The Chief Executive of the Accra Metropolitan Assembly (AMA), Mohammed Adjei Sowah, says Accra’s sanitation system is still a work in progress as the clock ticks on President Nana Akufo-Addo’s promise to make Accra the cleanest city by the year 2020.
On the Citi Breakfast Show on Thursday, Mohammed Adjei Sowah said the sanitation system “has improved but the system is not perfect.”
This was in response to the concerns that Accra is still home to heaps of rubbish in the street, choked drains among others.
The heaps of rubbish that remain on streets are at times attributed to the struggles at landfill sites.
The Kpone landfill site, for example, has exceeded its available capacity and is struggling to accommodate waste from waste management companies.
The AMA at a point had to appeal to managers of the Kpone landfill resume its 24-hour operations after pile-ups of rubbish in the capital.
Mr.

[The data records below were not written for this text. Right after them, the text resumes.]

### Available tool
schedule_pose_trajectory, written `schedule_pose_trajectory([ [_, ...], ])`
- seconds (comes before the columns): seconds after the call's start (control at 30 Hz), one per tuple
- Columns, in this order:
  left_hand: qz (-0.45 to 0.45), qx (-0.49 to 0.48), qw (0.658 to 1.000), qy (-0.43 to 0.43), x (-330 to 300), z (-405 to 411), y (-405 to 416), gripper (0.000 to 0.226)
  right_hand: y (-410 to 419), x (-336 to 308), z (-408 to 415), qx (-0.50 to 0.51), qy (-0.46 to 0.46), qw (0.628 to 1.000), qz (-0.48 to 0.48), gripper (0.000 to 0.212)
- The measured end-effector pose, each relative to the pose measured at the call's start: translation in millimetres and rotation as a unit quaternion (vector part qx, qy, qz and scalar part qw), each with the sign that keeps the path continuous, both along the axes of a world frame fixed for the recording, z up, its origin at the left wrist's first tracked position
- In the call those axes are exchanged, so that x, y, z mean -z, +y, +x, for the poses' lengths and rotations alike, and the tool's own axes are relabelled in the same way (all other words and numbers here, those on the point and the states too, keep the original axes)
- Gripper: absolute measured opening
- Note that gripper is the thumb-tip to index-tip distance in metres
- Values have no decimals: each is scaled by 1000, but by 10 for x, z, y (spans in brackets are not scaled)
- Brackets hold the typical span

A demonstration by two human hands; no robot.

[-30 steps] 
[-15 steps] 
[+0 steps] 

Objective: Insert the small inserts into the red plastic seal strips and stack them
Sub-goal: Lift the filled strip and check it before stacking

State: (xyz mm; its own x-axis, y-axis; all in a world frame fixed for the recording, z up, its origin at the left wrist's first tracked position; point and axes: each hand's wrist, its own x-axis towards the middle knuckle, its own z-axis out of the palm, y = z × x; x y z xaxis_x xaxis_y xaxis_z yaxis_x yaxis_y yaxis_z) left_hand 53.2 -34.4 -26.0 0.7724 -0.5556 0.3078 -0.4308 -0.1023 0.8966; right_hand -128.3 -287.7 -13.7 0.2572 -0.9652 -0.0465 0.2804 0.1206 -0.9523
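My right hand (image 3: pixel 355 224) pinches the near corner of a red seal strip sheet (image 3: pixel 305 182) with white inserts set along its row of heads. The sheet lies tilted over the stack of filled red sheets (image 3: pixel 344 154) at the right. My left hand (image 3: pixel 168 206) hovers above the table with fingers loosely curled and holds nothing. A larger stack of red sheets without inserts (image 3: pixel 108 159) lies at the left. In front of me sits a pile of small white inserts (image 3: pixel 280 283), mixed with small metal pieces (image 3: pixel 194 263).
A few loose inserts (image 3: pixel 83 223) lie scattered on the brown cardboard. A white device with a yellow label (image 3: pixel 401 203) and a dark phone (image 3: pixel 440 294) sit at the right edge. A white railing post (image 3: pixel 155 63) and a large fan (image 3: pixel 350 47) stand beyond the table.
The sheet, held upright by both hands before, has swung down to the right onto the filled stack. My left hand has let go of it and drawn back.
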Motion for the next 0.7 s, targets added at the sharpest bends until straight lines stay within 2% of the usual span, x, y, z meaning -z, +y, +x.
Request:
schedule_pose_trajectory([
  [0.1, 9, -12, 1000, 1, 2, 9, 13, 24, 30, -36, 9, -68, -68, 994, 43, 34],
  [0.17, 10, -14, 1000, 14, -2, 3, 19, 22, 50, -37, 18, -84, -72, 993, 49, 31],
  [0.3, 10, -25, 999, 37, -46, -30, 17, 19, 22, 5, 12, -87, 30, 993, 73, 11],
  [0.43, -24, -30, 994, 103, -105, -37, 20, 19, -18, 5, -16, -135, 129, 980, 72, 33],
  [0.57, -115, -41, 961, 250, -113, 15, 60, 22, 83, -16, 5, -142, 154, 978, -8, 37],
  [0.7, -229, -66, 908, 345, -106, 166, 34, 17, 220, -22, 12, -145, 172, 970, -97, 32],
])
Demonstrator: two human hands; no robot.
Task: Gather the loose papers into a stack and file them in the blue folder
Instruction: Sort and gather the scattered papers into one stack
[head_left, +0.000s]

Adjei Sowah said he was “quite hopeful” that the assembly would be able to sort out the landfills issue with the help of the Ministry of Sanitation.
Power generation
He also noted that the government was also exploring the conversion of waste to energy.
But one of the government’s main issues the cost of engaging such endeavours with the private sector.
“The price that they want to sell to the government is a bit higher than what we are paying for other sources and that probably had caused the government not to take a keen interest in that [waste to energy conversion].”
These concerns notwithstanding, the MCE assured that “the commitment [to exploring the conversion of waste to energy is there” only that it is about the resources “that the government is mobilizing to be able to do it.”
“The Ministry of Sanitation has also actively engaged stakeholders and been able to get support from the central government.”